REQUIREMENT:
Your answer should be the exact lines of the data below from the one containing "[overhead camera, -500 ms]" through the one containing "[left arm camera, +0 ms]"; please include nothing else.

PROVIDED RECORDS:
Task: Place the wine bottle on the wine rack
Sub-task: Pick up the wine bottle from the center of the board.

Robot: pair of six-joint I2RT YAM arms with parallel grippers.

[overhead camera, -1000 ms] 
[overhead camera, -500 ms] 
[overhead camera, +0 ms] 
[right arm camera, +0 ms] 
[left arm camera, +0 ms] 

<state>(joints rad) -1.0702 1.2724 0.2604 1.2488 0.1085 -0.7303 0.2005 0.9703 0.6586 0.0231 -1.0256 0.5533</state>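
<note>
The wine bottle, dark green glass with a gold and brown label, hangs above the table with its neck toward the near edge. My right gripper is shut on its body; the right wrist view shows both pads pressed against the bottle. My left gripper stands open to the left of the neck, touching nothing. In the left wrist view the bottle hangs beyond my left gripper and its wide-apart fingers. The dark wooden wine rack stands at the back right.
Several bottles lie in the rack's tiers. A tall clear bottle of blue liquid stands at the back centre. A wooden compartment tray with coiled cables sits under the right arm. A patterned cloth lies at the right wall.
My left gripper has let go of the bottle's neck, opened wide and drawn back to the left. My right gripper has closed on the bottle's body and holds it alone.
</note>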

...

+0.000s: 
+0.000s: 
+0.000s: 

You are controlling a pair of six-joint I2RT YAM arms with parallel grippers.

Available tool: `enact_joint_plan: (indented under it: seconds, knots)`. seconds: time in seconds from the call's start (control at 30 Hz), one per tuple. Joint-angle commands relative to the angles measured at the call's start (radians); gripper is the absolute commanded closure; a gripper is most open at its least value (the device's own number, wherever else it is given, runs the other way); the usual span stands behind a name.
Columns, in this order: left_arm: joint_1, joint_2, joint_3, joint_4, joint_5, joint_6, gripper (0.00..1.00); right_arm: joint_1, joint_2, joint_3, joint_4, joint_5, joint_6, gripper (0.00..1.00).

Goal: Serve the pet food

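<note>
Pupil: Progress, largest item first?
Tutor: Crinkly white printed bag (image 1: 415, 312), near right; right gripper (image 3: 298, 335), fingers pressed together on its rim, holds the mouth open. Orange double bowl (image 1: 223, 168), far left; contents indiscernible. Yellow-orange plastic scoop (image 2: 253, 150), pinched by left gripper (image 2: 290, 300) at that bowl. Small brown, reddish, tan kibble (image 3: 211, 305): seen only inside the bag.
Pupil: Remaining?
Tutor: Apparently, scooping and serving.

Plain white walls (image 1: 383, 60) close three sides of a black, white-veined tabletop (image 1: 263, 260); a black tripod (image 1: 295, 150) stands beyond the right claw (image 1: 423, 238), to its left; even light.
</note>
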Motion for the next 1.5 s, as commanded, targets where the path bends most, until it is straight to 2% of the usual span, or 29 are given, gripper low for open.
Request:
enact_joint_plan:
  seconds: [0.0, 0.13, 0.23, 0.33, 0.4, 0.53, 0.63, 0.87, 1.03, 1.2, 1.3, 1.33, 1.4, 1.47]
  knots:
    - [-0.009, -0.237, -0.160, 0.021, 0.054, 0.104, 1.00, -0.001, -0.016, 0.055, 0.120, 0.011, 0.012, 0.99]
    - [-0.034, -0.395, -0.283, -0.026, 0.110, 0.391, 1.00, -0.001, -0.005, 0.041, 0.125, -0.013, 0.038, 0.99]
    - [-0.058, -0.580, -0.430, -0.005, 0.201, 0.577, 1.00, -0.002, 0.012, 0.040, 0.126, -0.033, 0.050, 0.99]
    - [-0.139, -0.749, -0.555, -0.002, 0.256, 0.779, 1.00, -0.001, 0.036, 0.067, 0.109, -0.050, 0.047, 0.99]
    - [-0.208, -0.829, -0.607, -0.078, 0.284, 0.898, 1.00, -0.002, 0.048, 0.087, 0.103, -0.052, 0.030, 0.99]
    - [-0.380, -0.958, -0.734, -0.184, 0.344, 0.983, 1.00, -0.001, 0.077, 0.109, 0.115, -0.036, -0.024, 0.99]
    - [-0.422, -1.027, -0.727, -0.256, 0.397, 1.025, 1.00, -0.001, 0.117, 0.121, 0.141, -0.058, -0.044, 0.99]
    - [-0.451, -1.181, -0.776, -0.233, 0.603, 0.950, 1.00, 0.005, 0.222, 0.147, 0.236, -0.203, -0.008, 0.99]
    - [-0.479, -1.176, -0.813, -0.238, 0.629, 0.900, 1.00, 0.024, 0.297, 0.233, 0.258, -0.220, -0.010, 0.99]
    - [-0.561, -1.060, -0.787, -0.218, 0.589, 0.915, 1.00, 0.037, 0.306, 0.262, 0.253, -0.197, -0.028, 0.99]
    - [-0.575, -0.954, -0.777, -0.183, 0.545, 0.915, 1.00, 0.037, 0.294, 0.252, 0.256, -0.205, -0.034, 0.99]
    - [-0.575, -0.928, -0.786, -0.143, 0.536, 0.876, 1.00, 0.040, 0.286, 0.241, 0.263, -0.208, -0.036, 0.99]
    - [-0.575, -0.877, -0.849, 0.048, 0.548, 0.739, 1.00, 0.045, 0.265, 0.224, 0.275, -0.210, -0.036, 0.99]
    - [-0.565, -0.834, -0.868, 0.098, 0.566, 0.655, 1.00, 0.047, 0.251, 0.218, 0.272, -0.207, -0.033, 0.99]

WRITTEN RESPONSE:
[overhead camera, -500 ms] 
[overhead camera, +0 ms] 
[right arm camera, +0 ms] 
[left arm camera, +0 ms] 

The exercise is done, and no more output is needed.